(Items listed in a dataset)
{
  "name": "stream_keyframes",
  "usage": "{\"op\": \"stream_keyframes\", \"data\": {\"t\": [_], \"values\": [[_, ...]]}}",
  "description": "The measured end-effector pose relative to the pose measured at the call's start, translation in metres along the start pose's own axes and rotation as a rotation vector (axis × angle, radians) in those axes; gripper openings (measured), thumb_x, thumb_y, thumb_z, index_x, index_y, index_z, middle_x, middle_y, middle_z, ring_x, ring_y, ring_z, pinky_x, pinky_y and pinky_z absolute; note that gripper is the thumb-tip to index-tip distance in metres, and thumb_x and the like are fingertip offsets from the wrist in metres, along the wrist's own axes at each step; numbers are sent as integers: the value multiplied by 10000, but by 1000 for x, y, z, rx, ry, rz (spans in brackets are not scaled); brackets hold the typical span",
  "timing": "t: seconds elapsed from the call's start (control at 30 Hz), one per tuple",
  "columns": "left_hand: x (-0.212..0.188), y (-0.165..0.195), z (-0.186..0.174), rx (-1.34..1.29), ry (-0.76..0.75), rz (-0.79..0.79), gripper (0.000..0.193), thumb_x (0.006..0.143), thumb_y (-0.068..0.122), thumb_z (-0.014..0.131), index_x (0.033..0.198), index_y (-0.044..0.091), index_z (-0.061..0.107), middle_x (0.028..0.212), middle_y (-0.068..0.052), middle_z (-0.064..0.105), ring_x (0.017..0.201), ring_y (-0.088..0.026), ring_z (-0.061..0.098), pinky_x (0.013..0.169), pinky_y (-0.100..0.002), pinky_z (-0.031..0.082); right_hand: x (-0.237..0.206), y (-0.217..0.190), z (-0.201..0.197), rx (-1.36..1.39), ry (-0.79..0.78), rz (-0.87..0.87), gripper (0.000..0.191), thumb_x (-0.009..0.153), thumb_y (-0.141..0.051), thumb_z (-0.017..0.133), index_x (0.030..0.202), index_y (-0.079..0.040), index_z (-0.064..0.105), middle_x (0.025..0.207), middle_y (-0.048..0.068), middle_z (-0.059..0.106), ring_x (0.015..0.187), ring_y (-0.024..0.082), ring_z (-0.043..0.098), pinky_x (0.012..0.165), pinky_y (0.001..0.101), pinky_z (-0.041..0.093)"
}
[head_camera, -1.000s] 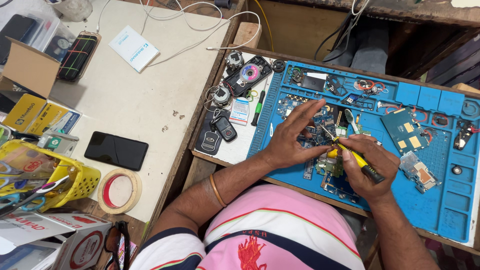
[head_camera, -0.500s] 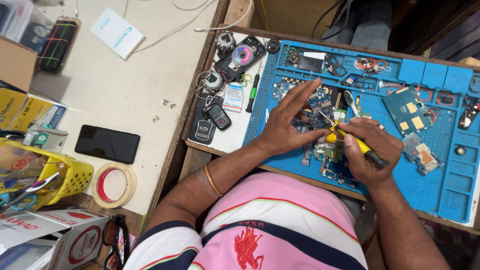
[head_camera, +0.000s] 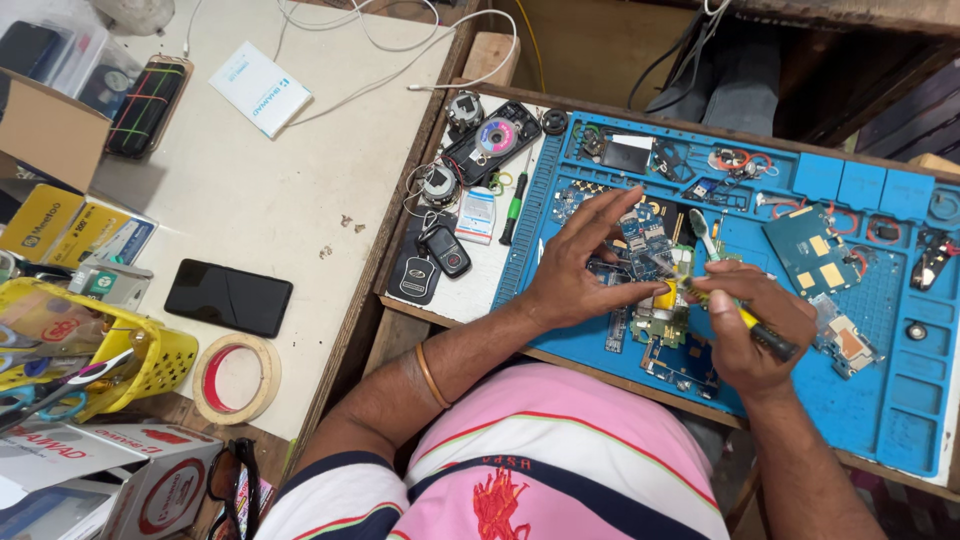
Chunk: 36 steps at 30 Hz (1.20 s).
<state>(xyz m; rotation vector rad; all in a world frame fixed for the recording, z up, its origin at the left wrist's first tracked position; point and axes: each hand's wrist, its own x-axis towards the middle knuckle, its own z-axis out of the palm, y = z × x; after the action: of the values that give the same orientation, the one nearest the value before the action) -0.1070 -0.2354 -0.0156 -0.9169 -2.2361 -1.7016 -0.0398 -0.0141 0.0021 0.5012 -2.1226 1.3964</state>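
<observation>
Meanwhile, little changes: both hands stay over the circuit board (head_camera: 648, 240).
The left hand (head_camera: 580, 262) still presses it, fingers spread, onto the blue mat (head_camera: 900, 400); the right hand (head_camera: 752, 325) keeps gripping a yellow-handled tool (head_camera: 735, 318), its tip on the board.

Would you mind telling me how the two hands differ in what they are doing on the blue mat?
The left hand lies spread, fingertips pressing a circuit board; the right hand is closed around a yellow-handled tool. The left holds nothing; the right points the tool's tip at the board. Both are bare and work over the blue mat.
</observation>
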Motion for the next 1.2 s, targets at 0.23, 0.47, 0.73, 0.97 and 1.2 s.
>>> {"op": "stream_keyframes", "data": {"t": [0.23, 0.47, 0.73, 0.97, 1.2], "values": [[-3, -2, 1, 30, 55, 38, 1057, 773, 442, 923, 1627, 193, 352, 1540, -105, 448, 1248, -179, 612, 880, -250, 640, 6, -4, 8, -69, -57, 187, 199, 1040, -128, 692, 1176, 15, 718, 1106, 134, 738, 974, 143, 693, 877, 264, 543], [-1, 1, 0, 146, 85, 230, 1136, 742, 480, 925, 1651, 206, 302, 1485, -85, 432, 1348, -228, 545, 1001, -314, 607, -1, 12, 15, 289, -25, 446, 179, 980, -44, 729, 1139, 22, 678, 997, 106, 712, 860, 125, 674, 776, 258, 546], [-8, -5, 5, -248, -5, 119, 819, 888, 331, 891, 1521, 193, 390, 1525, -76, 532, 1086, -91, 715, 833, -213, 618, 6, 27, 1, 828, 234, 566, 111, 1055, -63, 656, 1144, 4, 665, 1017, 125, 727, 833, 195, 716, 797, 345, 609], [-2, -17, 8, -458, -82, -131, 750, 829, 183, 919, 1461, 127, 520, 1297, -85, 665, 996, -113, 746, 805, -239, 628, 2, 35, -6, 821, 161, 567, 133, 1038, -68, 678, 1128, 29, 668, 971, 137, 722, 764, 182, 682, 752, 299, 580], [-5, -8, 8, -541, -264, -161, 759, 832, 105, 892, 1508, 131, 546, 1158, -69, 744, 1037, -102, 714, 912, -266, 630, -2, 37, -1, 693, 21, 635, 164, 995, -54, 695, 1113, 59, 683, 949, 131, 720, 753, 152, 673, 709, 271, 559]]}}
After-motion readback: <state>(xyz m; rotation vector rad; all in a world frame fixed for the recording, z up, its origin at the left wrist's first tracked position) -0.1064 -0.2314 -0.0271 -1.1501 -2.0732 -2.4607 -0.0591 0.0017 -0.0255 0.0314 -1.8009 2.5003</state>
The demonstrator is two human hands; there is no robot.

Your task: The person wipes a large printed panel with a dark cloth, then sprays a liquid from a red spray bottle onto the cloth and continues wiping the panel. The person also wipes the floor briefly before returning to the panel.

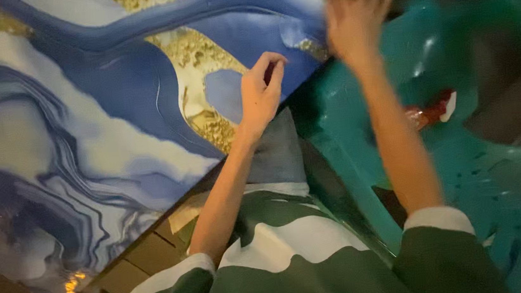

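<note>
Both hands, left [260,95] and right [356,13], rest on a blue marbled tabletop [79,119].

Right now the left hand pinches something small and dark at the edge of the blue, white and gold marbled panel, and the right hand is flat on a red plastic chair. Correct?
Not quite. In the head view, the plastic chair beside the marbled panel is teal green, not red, and the blurred right hand is raised at the panel's edge above it. The left hand does pinch something small and dark there.

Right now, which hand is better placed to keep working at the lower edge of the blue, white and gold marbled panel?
The left hand. Its fingertips pinch a small dark thing right at the blue, white and gold marbled panel edge. The right hand is raised, open and blurred, over the panel's far corner above the green plastic chair.
</note>
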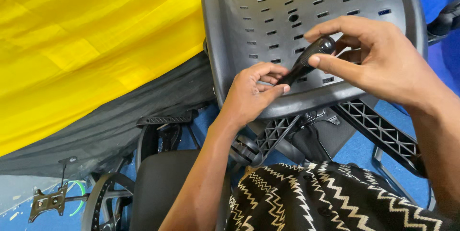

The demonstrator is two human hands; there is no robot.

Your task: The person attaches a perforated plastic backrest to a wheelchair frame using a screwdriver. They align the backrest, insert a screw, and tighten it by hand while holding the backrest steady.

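Note:
A black screwdriver handle [310, 54] is held over a black perforated plastic chair seat shell [268, 20], which fills the upper middle of the view. My right hand [378, 61] grips the handle's rounded top between thumb and fingers. My left hand [251, 94] pinches the lower end of the tool, where it meets the seat's front edge. The tool's tip is hidden by my left fingers.
A yellow and dark grey cloth [86, 53] covers the left. Black ribbed chair base legs [383, 132] lie under the seat on a blue floor [357, 149]. A black seat pad [160, 188], a metal bracket [48, 202] and my patterned garment [330, 197] are near the bottom.

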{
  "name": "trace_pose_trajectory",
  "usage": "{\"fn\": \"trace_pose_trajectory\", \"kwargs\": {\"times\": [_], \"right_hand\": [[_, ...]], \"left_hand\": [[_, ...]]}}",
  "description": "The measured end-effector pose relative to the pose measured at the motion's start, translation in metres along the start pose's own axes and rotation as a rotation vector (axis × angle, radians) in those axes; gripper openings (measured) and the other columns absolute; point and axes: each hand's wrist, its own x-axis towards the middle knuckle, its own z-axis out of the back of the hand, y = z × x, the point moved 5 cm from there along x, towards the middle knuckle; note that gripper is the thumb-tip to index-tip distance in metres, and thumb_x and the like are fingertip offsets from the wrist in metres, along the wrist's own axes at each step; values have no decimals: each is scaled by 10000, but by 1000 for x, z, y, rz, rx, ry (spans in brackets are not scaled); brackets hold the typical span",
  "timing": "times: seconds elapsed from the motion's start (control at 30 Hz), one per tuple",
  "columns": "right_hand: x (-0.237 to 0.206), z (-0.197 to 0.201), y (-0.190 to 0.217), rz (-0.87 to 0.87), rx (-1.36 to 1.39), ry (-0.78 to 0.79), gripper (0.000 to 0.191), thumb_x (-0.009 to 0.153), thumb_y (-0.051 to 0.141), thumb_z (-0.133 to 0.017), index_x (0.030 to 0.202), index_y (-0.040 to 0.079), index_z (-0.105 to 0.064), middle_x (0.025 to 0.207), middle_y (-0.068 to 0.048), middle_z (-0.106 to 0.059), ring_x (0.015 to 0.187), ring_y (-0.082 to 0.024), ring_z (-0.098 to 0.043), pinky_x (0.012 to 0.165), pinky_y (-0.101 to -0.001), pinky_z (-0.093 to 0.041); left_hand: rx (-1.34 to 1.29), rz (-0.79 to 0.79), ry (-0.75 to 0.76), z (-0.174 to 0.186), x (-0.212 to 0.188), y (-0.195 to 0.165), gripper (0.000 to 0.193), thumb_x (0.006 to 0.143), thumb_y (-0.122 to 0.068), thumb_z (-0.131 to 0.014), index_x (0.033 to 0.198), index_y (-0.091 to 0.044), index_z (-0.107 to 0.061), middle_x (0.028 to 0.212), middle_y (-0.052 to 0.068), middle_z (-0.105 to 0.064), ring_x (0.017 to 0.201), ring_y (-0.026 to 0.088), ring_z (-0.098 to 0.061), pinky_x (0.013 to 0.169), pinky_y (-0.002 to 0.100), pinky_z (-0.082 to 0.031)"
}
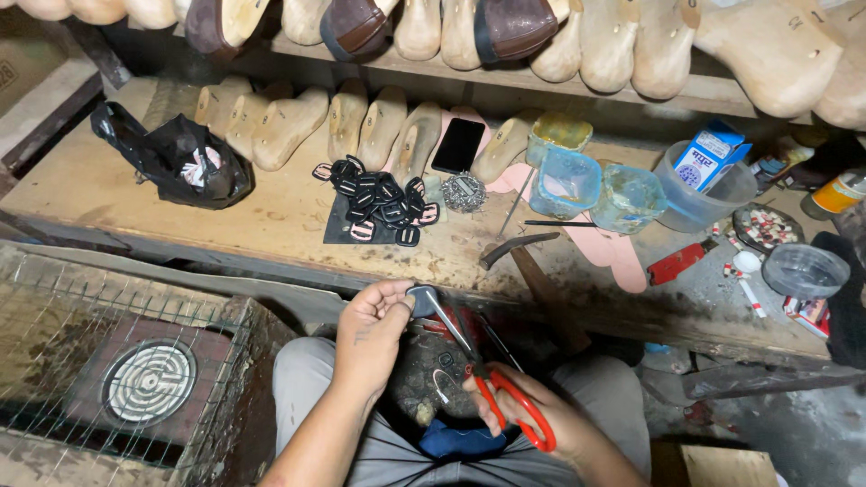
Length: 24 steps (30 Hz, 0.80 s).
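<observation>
Head view shows us our left hand [372, 326] pinching a small dark buckle piece [420, 300], while our right hand [523, 410] grips red-handled steel scissors [478, 370], blades running toward eleven o'clock, tips touching the piece.
</observation>
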Motion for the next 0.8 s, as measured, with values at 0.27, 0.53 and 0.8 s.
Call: {"fn": "trace_pose_trajectory", "kwargs": {"times": [0.27,0.53,0.8], "right_hand": [[4,5,1,-115,62,6,493,1008,389,-610,1283,-20,-634,832,-60,-590,721,-143,-572,669,-276,-470],[-3,13,22,-134,-120,20,455,973,376,-654,1201,-17,-630,867,-64,-615,657,-118,-566,597,-257,-487],[5,20,1,-253,-225,-145,291,937,233,-659,1123,10,-663,740,-5,-587,582,-65,-546,498,-229,-481]], "left_hand": [[-264,255,48,4,-5,5,235,938,-13,-626,1162,10,-693,946,63,-724,752,90,-620,690,237,-495],[-188,204,152,0,-2,-4,240,936,-33,-646,1161,28,-704,955,41,-729,789,83,-611,746,241,-495],[-23,157,146,1,-2,-7,248,924,-75,-646,1137,21,-729,924,18,-732,786,77,-587,744,243,-475]]}}
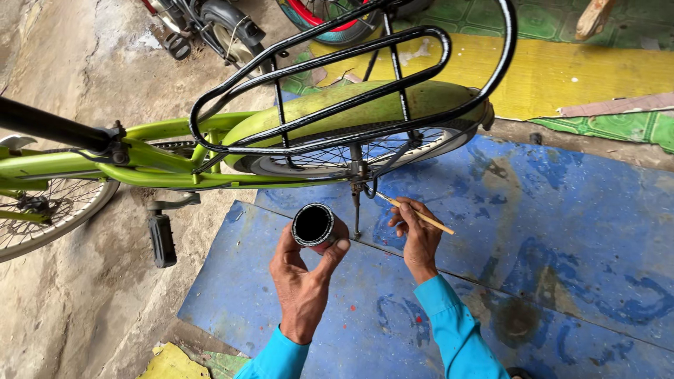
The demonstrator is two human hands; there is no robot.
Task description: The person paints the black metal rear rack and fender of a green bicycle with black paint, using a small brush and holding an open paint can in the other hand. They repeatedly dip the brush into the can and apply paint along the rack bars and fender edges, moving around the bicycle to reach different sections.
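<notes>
We have one view only, from a camera worn on the head, so no second view shares anything with it. We look steeply down and forward over our own two arms, which enter from the bottom edge. Our left hand (303, 281) and right hand (418, 235) sit close to the lens, low in the middle of the picture. Just beyond our hands the rear wheel (365, 151) and black rack (351, 77) of a green bicycle (168, 172) fill the upper half. Under our hands lies a blue board (562, 231). Left of our hands bare concrete (63, 309) runs to the edge.
</notes>
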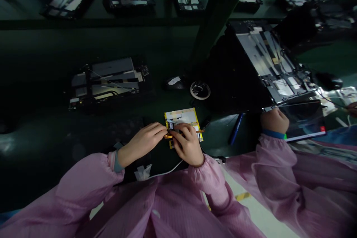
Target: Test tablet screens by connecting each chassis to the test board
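Note:
A flat white battery-like pack with yellow edges [189,114] lies on the dark bench in front of me. Over its left part is a small dark part with a white label [171,125]. An orange ribbon cable [167,137] runs from it, under my fingers. My left hand [143,142] comes in from the left, its thumb and fingers pinched at the part's left edge. My right hand [187,144] rests across the pack, with bent fingers closed on the part's right side. The fingers partly hide what each hand grips.
An opened device with internals showing [111,80] lies at left; another [275,63] leans at right. Behind my hands are a computer mouse [175,81] and a round dish [200,90]. A blue pen [236,129] lies right. A co-worker's hand [275,121] is beyond it. Shelved devices [129,0] line the back.

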Action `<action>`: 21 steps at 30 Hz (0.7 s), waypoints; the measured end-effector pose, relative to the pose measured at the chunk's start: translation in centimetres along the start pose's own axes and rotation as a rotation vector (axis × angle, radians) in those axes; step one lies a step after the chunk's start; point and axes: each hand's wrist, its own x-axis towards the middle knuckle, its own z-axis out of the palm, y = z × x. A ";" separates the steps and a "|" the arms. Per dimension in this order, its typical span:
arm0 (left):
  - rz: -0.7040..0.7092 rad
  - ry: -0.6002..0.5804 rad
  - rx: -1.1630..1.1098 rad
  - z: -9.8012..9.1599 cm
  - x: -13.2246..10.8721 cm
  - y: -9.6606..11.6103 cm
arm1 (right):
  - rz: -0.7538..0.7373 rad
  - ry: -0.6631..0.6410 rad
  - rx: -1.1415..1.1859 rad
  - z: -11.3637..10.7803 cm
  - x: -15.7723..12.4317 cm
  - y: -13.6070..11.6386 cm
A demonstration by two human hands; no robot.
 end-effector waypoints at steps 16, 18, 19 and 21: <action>-0.182 0.243 0.207 -0.6 -1.9 2.7 | 0.040 0.271 -0.195 -1.3 -3.2 0.4; -0.219 0.181 0.222 0.2 -2.6 3.5 | 0.197 0.359 -0.247 -2.1 -4.3 1.6; -0.231 0.144 0.202 0.5 -2.8 3.9 | 0.260 0.359 -0.268 -2.4 -4.7 2.1; -0.224 0.085 0.089 1.0 -2.7 4.4 | 0.322 0.315 -0.283 -2.5 -4.9 2.9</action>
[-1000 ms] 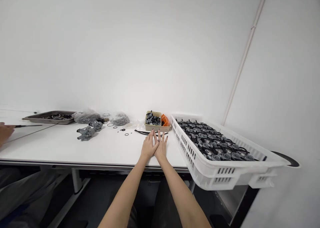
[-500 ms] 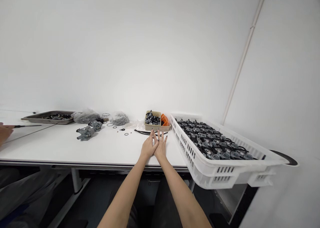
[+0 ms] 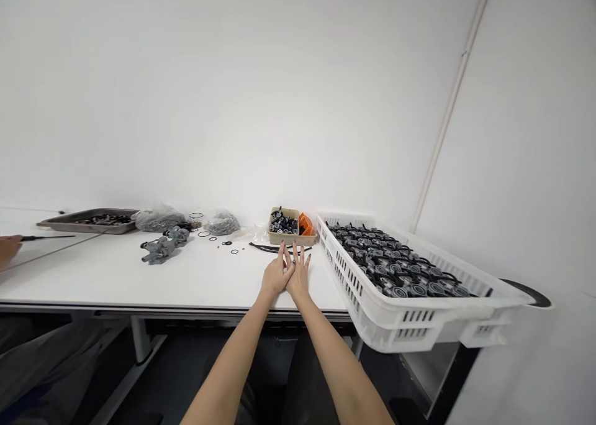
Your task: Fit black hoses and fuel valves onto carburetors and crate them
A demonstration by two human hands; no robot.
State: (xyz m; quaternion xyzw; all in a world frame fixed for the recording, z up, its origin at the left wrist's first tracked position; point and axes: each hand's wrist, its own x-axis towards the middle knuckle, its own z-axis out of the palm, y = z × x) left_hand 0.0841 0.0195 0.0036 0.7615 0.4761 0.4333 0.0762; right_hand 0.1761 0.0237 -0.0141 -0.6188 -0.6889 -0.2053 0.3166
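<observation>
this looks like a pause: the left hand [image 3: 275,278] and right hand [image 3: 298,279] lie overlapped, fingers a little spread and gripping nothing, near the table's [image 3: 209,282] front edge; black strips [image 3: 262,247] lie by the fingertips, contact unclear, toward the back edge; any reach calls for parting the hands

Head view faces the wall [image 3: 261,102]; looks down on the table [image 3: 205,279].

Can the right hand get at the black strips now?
Probably yes: the right hand looks empty and the black strips lie close by, though the left hand touches it.
</observation>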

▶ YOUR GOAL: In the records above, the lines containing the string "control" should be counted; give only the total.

▶ RESULT FOR THIS EXERCISE: 2